Territorio

Tra i giardini più belli del mondo: cosa vedere a Castel Trauttmansdorff a Merano

Ci sono luoghi dove il tempo sembra rallentare davvero, e passeggiando tra alberi, profumi e scorci aperti sulle montagne ci si accorge che non è solo un giardino, ma un modo diverso di vivere il paesaggio.

I Giardini di Castel Trauttmansdorff, sopra Merano, sono uno di quei posti che sorprendono anche chi pensa di aver già visto tutto.

Non è un parco qualunque. Qui il percorso si muove tra ambienti completamente diversi, quasi senza accorgersene. In pochi minuti si passa da una vegetazione alpina a piante mediterranee, da spazi aperti a zone più raccolte dove il silenzio prende il sopravvento.

Un viaggio tra paesaggi diversi nello stesso luogo

I numeri aiutano a capire la dimensione del posto, ma da soli non bastano. Parliamo di circa 12 ettari e più di 80 ambienti botanici, distribuiti in quattro grandi aree. I Boschi del Mondo, i Giardini del Sole, i paesaggi tipici dell’Alto Adige e le zone acquatiche e terrazzate.
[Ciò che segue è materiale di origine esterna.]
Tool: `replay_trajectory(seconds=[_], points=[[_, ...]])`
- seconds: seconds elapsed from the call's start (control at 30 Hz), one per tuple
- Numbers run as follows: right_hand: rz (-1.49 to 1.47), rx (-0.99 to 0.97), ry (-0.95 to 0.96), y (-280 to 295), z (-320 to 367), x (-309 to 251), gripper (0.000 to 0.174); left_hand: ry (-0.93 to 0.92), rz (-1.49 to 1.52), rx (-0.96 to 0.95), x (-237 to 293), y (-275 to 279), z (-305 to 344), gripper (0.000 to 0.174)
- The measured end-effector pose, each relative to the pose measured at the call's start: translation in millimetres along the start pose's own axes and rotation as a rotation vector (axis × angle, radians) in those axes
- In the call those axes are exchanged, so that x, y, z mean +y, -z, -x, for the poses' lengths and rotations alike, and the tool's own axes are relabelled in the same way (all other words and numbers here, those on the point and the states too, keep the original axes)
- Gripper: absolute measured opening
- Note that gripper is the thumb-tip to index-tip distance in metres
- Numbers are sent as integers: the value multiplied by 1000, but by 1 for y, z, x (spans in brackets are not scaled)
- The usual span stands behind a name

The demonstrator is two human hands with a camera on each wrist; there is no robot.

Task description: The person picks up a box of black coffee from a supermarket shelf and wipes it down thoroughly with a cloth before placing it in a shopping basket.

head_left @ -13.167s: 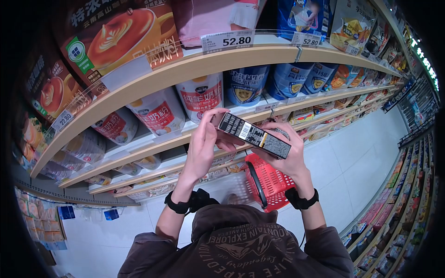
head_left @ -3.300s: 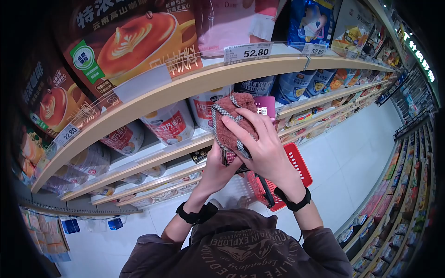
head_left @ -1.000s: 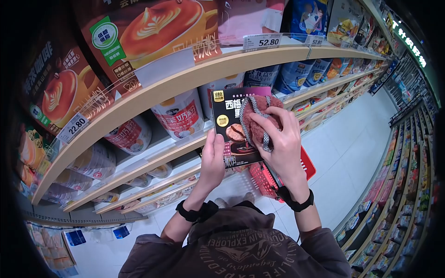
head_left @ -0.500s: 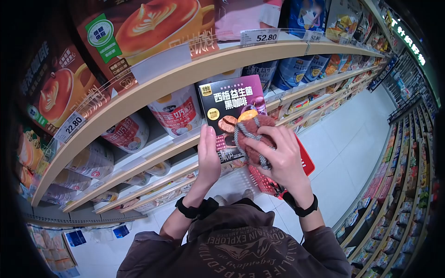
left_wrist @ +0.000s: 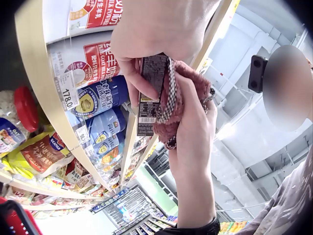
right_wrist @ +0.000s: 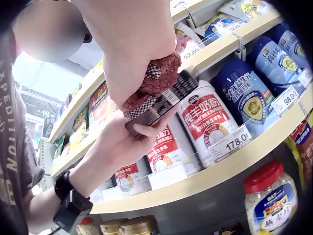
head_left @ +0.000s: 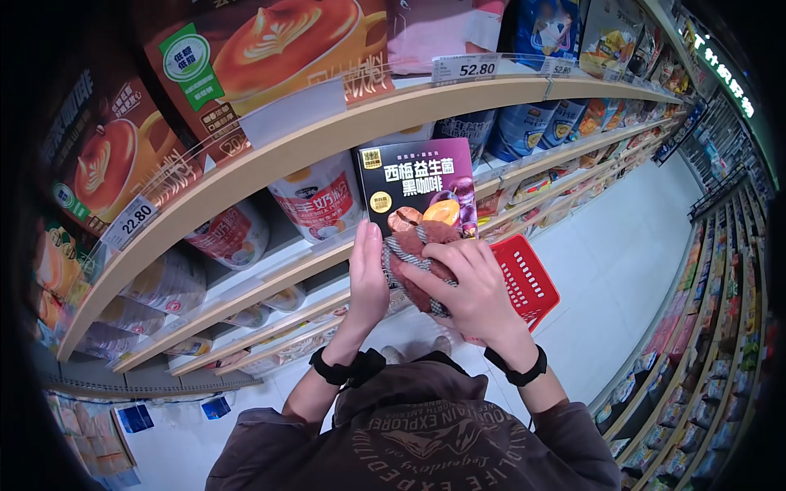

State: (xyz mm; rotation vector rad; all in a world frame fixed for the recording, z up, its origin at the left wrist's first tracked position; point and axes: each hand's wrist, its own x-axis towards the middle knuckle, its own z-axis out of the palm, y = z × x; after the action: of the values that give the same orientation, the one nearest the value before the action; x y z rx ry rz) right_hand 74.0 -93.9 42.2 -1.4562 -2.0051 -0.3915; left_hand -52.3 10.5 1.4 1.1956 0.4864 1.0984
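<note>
In the head view my left hand (head_left: 368, 278) grips a black and purple box of black coffee (head_left: 417, 184) by its left side, thumb along the edge. The printed front faces up towards me, pictured with a cut plum. My right hand (head_left: 479, 286) holds a bunched reddish-brown cloth (head_left: 417, 266) with checked trim against the lower front, hiding that part of the box. From the left wrist, left fingers (left_wrist: 146, 88) lie over the box's narrow barcode side. The right wrist view shows the cloth (right_wrist: 166, 73) pressed along the box's face.
A red shopping basket (head_left: 524, 282) is below my right hand. Ahead, a curved wooden shelf (head_left: 270, 151) carries large coffee packs (head_left: 270, 49), with goat milk powder tins (head_left: 315, 196) and blue tins (head_left: 520, 131) underneath. Another stocked shelf (head_left: 671, 360) lines the right side.
The box was earlier turned narrow side up; now its front faces me. Over the last second the cloth has moved from the front's upper right to its lower part.
</note>
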Motion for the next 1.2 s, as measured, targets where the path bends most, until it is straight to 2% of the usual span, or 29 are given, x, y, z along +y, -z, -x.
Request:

Ma più che le categorie, conta come ci si entra. Si cammina senza un ritmo preciso, si cambia atmosfera continuamente. Ci sono punti più aperti, dove lo sguardo si allarga, e altri più nascosti, dove ci si ferma quasi senza accorgersene.

Tra questi, alcune aree restano impresse. La Spiaggia delle Palme, ad esempio, con le sdraio e un’aria che non sembra nemmeno di montagna. Oppure le zone più tranquille, dove il rumore si abbassa e si sente solo il vento tra le piante.

Tra natura, animali e spazi da scoprire con calma

Non ci sono solo piante. Nel percorso compaiono anche piccoli incontri inattesi, come pappagalli o conigli, che rendono la visita meno prevedibile, soprattutto per chi arriva in famiglia.

Ci sono poi spazi più particolari, come i padiglioni artistici o il cosiddetto Regno Sotterraneo, dove si scopre il mondo delle radici e di ciò che normalmente resta nascosto. Non è una visita da fare di corsa, perché ogni zona richiede tempo.

È un posto che cambia anche in base alla stagione. I colori, i profumi, persino la luce sono diversi. Tornarci non è mai esattamente la stessa esperienza.

Tra i viali si incrocia anche la storia. Qui soggiornò più volte l’imperatrice Sissi, scegliendo questo luogo come rifugio durante i mesi invernali tra Ottocento e fine secolo.

Oggi resta una panchina in marmo che richiama quel passato, posizionata in uno dei punti più suggestivi del giardino. Non è solo un dettaglio storico, ma uno di quei luoghi dove ci si ferma davvero.

Poco distante si trova la piattaforma panoramica progettata da Matteo Thun, da cui si apre una vista ampia su Merano e sulle montagne. È uno di quei momenti in cui il percorso si interrompe da solo, perché viene naturale restare lì qualche minuto in più.

All’interno del castello, invece, il Touriseum racconta un’altra storia, quella del turismo alpino. Un modo per capire come questi luoghi sono cambiati nel tempo e perché oggi attirano visitatori da tutta Europa.

Alla fine non è solo una visita tra fiori e sentieri. È un’esperienza che mescola natura, storia e piccoli dettagli che si scoprono camminando, senza fretta. Ed è proprio questo che resta più impresso quando si esce.